Dr. Radicchi is a registered architect and she holds a Ph.D. in Urban Design and Territorial Planning, with doctoral studies conducted at MIT (Cambridge, USA) and at the University of Firenze (IT).
Dr. Radicchi is currently Ipodi-Marie Curie Fellow at TU Berlin Institute of City & Regional Planning, where she has envisioned and run two innovative soundscape projects, such as the “Hush City” app, a citizen science tool for empowering people to identify, map and evaluate quiet areas worldwide.
Her research and professional work on soundscape has been widely awarded.
Most notably: the HEAD-Genuit research grant to set up the Hush City Mobile Lab at TU Berlin, the Ipodi-Marie Curie Fellowship, the nomination as Falling Walls Young Innovator of the Year 2016 (finalist), the Rotary International Ambassadorial Scholarship, and the National Institute of Urbanism Award for the best Italian dissertation in urbanism, then published as a monograph.
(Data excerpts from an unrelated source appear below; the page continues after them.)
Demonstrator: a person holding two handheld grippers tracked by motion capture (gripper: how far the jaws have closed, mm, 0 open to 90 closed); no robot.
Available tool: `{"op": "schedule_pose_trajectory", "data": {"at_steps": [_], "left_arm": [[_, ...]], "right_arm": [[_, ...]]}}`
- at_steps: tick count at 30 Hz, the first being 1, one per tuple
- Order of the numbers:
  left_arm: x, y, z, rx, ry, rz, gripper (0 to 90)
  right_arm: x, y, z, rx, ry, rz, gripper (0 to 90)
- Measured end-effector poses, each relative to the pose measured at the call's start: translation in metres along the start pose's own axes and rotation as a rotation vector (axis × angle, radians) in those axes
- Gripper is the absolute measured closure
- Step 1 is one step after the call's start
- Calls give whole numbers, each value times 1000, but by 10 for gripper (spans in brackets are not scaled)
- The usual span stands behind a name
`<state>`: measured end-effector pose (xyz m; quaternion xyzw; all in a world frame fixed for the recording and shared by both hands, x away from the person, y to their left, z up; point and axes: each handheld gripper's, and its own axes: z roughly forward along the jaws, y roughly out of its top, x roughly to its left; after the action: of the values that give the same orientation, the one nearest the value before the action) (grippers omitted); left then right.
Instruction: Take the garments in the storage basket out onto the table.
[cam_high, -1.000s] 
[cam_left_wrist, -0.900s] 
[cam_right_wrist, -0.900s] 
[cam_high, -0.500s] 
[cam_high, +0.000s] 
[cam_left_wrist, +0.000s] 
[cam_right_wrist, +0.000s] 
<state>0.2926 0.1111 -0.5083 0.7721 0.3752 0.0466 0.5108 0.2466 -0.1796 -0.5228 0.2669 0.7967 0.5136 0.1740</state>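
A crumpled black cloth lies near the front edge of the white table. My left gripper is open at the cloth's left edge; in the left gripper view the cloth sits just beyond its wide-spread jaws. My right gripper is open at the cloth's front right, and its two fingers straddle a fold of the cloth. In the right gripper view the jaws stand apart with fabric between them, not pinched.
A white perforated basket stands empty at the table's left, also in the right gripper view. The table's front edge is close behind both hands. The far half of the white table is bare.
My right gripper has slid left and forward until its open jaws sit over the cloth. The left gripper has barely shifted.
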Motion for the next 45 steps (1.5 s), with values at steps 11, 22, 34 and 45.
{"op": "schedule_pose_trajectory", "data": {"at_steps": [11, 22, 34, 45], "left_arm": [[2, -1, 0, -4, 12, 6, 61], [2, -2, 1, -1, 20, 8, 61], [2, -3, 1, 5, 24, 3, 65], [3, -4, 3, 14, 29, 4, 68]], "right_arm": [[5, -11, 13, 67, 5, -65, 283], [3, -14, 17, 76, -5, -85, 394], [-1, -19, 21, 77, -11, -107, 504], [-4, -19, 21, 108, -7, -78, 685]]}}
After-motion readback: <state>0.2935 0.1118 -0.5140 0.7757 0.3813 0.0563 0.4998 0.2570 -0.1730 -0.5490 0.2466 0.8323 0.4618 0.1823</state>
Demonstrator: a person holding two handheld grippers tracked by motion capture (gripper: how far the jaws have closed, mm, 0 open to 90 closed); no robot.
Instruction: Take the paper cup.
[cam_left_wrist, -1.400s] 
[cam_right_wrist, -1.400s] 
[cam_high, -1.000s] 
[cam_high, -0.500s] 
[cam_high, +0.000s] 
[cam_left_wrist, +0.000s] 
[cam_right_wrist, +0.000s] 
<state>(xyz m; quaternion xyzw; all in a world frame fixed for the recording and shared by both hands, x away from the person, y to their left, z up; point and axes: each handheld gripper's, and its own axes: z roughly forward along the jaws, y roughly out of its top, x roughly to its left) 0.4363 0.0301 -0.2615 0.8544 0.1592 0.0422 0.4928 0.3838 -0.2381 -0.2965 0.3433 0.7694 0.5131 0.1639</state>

Her project, Toscana Sound Map, was commissioned for and exhibited at EXPO 2015 in Milan.
While combining professional and research practice, Dr. Radicchi has lectured extensively at the university level for ten years and participated in international conferences and symposiums. Dr. Radicchi also collaborates with the European Commission Executive Research Agency as an external expert evaluator and rapporteur in the framework of HORIZON 2020.